Comparison with aircraft

Differences between airplane and maglev travel:

  • Efficiency: For maglev systems the lift-to-drag ratio can exceed that of aircraft (for example Inductrack can approach 200:1 at high speed, far higher than any aircraft). This can make maglev more efficient per kilometer. However, at high cruising speeds, aerodynamic drag is much larger than lift-induced drag. Jets take advantage of low air density at high altitudes to significantly reduce air drag. Hence despite their lift-to-drag ratio disadvantage, they can travel more efficiently at high speeds than maglev trains that operate at sea level.
  • Routing: While aircraft can theoretically take any route between points, commercial air routes are rigidly defined. Maglevs offer competitive journey times over distances of 800 kilometres (500 miles) or less. Additionally, maglevs can easily serve intermediate destinations.
  • Availability: Maglevs are little affected by weather.
  • Safety: Maglevs offer a significant safety margin since maglevs do not crash into other maglevs or leave their guideways.
  • Travel time: Maglevs do not face the extended security protocols faced by air travelers nor is time consumed for taxiing, or for queuing for take-off and landing.

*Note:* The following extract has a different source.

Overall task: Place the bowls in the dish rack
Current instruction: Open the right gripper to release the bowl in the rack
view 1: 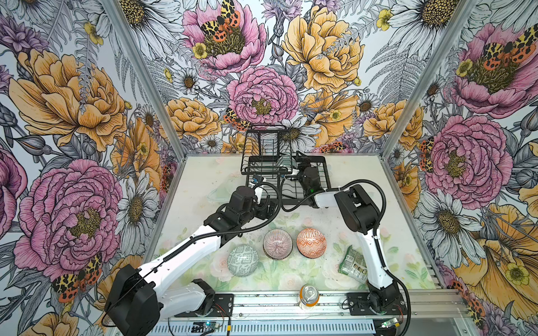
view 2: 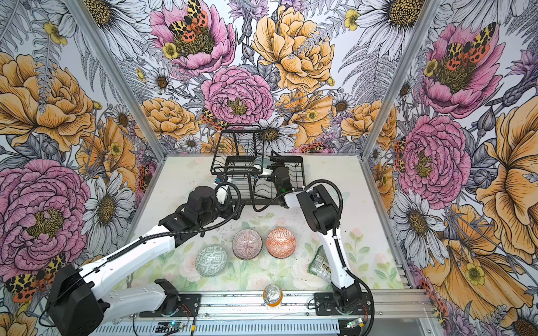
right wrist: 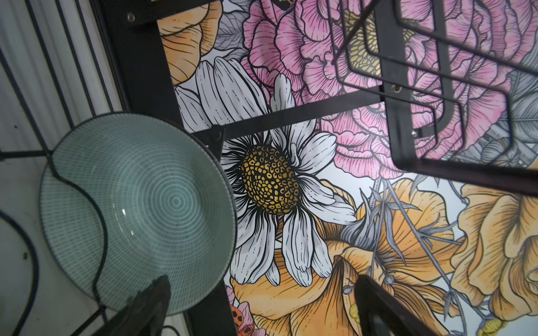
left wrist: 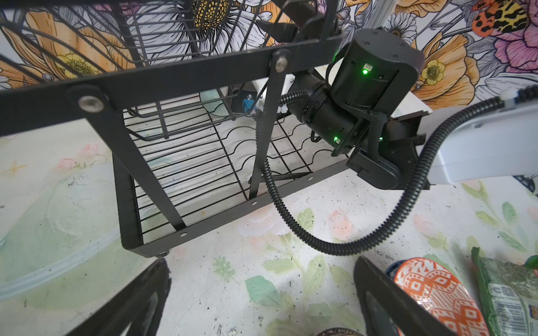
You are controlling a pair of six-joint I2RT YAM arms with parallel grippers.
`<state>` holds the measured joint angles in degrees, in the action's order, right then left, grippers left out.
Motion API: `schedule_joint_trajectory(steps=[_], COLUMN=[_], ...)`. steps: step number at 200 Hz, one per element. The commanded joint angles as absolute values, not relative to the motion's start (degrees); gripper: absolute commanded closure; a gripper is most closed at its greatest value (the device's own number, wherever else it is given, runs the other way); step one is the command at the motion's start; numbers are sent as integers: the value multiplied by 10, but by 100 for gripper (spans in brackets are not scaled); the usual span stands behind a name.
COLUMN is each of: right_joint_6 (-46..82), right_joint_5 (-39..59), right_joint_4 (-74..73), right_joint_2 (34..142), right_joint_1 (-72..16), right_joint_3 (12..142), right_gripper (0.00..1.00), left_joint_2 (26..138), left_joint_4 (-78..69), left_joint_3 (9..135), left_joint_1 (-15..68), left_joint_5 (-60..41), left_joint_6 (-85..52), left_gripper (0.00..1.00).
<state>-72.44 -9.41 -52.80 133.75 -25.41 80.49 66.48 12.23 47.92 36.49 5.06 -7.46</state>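
The black wire dish rack (view 1: 259, 145) (view 2: 233, 145) (left wrist: 186, 72) stands at the back of the table. A pale teal bowl (right wrist: 136, 209) (view 1: 283, 163) stands on edge between the wire dividers of its lower tier. My right gripper (right wrist: 262, 291) (view 1: 301, 160) is inside the rack, open. The teal bowl is beside one finger (right wrist: 151, 302), not between the jaws. Three bowls lie near the front: grey-green maze (view 1: 243, 260) (view 2: 211, 260), pink-striped (view 1: 278, 243) (view 2: 247, 243) and orange-white (view 1: 311, 242) (view 2: 281, 242) (left wrist: 436, 293). My left gripper (left wrist: 262, 279) (view 1: 268, 208) hangs open and empty over bare table in front of the rack.
A green snack packet (view 1: 353, 263) (left wrist: 509, 293) lies beside the right arm's lower link. A drink can (view 1: 309, 295) (view 2: 272, 295) stands on the front rail. The right arm's black cable (left wrist: 334, 247) loops down in front of the rack.
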Motion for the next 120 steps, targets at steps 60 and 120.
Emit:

Despite decades of research and development, only two commercial maglev transport systems are in operation, with two others under construction. The highest recorded maglev speed is 603 km/h (375 mph), achieved in Japan by JR Central’s L0 superconducting Maglev on 2015 April,21. The Japanese trains use super-cooled, superconducting electromagnets. This kind of electromagnet can conduct electricity even after the power supply has been shut off.